Ve Enver Gökçe’nin şair oluşu… Yalvaç Dostum, onu da bir güzel şiirlemiş:
“Mırıl mırıl uykulu bir su gibi doluyor yüreğime şiir
Doldukça hissediyorum onun devasa kanatlarını
Bu kanatlar uçurur beni diye düşünüyorum
Bir solukta Çit Köyü’ne ya da İstanbul’a
Akıl almaz kıpırtılar sarıyor her yanımı
Yeni yüzme öğrenmenin sevdasıyla
Dalıyorum şiir denizinin en derin yerine”
İşte o dalışla olmuş her şey, hani halk ozanları kaya dibinde, çeşme yanında, davar otarırken uykuya dalarlar ve düşlerinde pir elinden bade içerler ya, burada pir ve bade yok, koşullar var, ortam var, yaşanılan çileler, değişim sancıları; oturmamış, haksız, insan harcayan bir ekonomik düzen var.

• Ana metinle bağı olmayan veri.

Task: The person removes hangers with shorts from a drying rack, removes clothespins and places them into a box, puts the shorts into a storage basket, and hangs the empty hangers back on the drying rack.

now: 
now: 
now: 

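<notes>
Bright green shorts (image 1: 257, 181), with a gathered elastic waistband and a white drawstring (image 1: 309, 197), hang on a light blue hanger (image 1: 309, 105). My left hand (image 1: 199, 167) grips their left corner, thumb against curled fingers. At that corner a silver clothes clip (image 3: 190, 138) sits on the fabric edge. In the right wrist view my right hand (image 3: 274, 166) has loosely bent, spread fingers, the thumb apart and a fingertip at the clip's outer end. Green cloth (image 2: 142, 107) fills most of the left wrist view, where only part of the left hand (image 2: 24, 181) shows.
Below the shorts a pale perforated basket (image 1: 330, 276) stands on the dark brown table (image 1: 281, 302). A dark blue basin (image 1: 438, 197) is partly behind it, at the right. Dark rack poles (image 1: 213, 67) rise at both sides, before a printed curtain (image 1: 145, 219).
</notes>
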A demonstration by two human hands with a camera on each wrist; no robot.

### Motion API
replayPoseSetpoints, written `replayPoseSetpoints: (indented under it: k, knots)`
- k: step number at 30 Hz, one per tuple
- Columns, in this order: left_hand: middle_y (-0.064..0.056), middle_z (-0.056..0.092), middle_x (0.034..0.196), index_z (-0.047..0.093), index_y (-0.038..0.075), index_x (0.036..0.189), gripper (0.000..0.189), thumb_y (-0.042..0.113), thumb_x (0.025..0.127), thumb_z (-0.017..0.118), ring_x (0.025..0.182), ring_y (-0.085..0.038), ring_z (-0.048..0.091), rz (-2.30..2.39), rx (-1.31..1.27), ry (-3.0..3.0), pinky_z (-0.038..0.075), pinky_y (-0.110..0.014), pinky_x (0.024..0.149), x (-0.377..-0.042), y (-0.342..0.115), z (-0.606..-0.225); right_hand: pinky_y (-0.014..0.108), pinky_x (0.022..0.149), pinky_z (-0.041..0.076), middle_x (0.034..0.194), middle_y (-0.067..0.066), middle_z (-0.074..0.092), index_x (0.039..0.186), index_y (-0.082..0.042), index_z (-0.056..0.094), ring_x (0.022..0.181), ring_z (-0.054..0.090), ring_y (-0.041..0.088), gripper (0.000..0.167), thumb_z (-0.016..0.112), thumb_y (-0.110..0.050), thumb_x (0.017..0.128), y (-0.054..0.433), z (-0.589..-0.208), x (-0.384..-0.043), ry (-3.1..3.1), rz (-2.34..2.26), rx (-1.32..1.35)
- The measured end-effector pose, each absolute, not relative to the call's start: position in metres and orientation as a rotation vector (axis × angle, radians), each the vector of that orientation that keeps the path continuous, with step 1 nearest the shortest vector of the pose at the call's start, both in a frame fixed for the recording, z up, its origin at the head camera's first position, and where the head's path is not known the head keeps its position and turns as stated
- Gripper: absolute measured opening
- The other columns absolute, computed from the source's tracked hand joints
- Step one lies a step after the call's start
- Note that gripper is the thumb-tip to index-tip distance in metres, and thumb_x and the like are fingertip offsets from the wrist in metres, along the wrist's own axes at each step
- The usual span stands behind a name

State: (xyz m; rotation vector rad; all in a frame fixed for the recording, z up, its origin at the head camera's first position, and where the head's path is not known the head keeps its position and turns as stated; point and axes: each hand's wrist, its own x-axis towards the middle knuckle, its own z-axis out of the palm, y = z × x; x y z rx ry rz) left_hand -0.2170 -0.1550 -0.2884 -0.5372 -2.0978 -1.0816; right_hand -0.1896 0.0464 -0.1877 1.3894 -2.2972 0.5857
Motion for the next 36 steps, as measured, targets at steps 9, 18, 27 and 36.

İşte bu ortam, koşullar, bu yıkılası düzen; bir direşken kavga adamını, sınıf edebiyatı yapan bilinçli bir devrimciyi ortaya çıkarıyor. Yalvaç’ın dizlerinde diyor ki o adam:
“Ne yorulmazlık âşığıdır bu yürek
Acılarla kendini büyütme ustası
Ve yanma sevdalısı güzelliklere
Yorgun ayaklarım ondan cesur
Kırık kalbim umutlu ondan
Ve son nefesime kadar direnmek
İnandığım kutsal kavgadan”
Ama 61 yıl sonunda halkın ve aydınların diline düşüp, belleğine çakılan şu söz kalıyor: “Ölüm adın kalleş olsun!”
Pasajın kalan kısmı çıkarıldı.